WORK ORDER:
Write out again each line of the material below, unchanged, from the first one to the line that holds "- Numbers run".
[[ COLLECTED MATERIAL, beginning ]]
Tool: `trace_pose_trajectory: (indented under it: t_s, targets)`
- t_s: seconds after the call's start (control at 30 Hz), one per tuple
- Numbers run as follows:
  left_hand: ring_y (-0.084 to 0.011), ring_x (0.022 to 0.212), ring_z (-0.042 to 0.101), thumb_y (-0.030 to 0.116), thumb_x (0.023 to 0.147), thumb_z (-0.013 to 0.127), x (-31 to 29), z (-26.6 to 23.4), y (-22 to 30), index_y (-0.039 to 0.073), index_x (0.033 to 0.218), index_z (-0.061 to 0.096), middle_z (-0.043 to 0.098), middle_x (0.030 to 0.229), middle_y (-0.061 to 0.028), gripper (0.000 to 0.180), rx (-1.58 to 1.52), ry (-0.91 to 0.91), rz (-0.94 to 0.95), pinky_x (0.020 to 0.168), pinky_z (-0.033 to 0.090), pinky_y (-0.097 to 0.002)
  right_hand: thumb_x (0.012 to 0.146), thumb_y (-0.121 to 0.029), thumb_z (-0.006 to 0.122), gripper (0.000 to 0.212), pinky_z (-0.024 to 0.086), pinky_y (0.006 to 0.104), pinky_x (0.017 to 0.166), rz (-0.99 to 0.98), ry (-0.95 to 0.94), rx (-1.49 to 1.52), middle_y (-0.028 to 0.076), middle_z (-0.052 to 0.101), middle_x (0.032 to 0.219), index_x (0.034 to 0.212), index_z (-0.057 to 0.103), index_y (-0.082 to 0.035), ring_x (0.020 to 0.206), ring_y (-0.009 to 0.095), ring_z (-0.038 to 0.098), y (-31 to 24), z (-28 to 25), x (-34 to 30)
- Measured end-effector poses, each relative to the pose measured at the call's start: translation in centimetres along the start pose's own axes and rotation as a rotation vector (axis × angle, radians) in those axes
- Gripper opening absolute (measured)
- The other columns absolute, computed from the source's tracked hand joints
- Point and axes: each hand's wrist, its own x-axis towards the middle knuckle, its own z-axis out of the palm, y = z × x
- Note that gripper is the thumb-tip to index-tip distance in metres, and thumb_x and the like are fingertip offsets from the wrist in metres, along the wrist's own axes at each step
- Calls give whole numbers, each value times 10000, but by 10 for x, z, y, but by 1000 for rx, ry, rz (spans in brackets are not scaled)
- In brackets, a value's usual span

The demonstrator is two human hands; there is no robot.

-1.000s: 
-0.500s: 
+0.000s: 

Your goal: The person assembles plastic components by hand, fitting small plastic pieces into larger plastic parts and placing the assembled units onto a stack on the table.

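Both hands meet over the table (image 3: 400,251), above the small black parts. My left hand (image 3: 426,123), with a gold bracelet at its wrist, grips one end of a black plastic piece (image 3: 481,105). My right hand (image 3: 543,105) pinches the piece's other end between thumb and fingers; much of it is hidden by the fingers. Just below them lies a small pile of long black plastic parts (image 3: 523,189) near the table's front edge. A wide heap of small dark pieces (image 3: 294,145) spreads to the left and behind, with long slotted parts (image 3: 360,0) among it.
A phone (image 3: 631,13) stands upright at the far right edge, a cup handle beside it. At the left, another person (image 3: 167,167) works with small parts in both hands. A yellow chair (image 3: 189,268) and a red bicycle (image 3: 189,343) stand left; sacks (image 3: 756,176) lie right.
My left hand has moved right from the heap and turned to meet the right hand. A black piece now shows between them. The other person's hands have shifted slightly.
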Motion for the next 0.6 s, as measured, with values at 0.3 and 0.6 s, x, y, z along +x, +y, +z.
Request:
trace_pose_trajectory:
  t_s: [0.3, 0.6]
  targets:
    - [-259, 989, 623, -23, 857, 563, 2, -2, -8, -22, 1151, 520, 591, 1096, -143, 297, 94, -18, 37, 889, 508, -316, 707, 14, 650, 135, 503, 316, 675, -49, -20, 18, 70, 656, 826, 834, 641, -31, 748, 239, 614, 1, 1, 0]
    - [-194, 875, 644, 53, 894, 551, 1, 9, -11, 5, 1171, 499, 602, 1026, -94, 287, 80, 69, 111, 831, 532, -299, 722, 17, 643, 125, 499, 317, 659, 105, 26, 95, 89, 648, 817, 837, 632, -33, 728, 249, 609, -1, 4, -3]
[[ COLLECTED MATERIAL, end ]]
EXPECTED ANSWER:
Tool: `trace_pose_trajectory: (indented under it: t_s, targets)`
- t_s: seconds after the call's start (control at 30 Hz), one per tuple
- Numbers run as follows:

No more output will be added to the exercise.